EXERCISE INSTRUCTIONS:
Could you count how many lines of the data include "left" and answer with the number only?

STORED DATA:
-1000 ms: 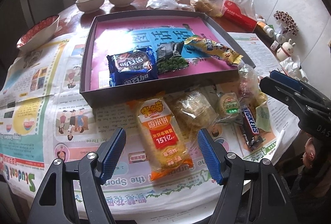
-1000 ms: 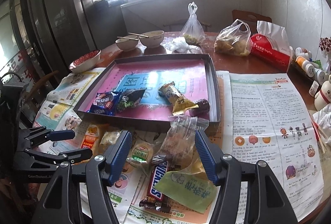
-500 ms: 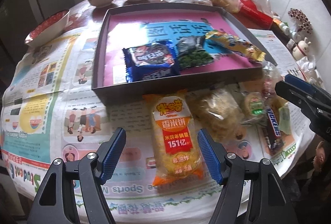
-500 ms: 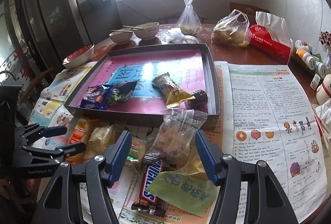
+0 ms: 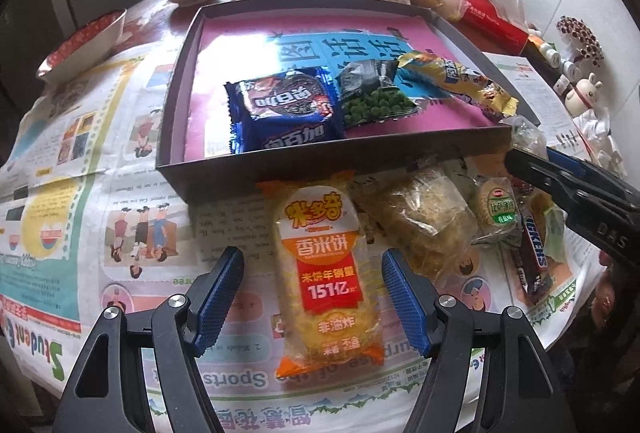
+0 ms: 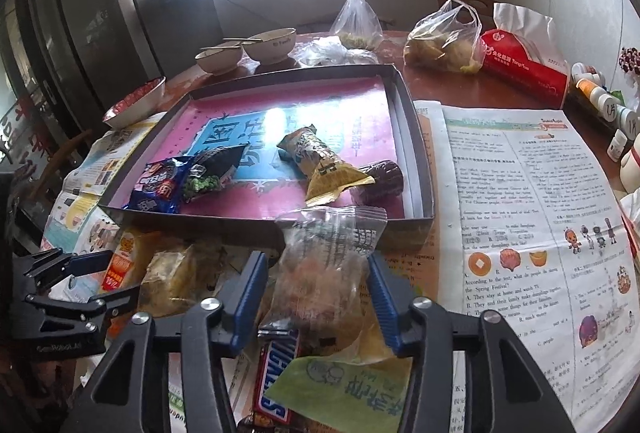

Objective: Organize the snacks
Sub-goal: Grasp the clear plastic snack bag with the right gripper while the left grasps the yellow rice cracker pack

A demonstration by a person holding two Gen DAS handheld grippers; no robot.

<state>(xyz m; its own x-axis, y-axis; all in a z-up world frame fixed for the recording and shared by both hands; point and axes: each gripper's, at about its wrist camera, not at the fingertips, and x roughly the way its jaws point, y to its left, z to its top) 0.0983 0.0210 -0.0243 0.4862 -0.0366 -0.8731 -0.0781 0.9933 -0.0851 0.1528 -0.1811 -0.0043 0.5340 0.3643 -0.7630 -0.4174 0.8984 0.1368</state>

ANSWER SECTION:
2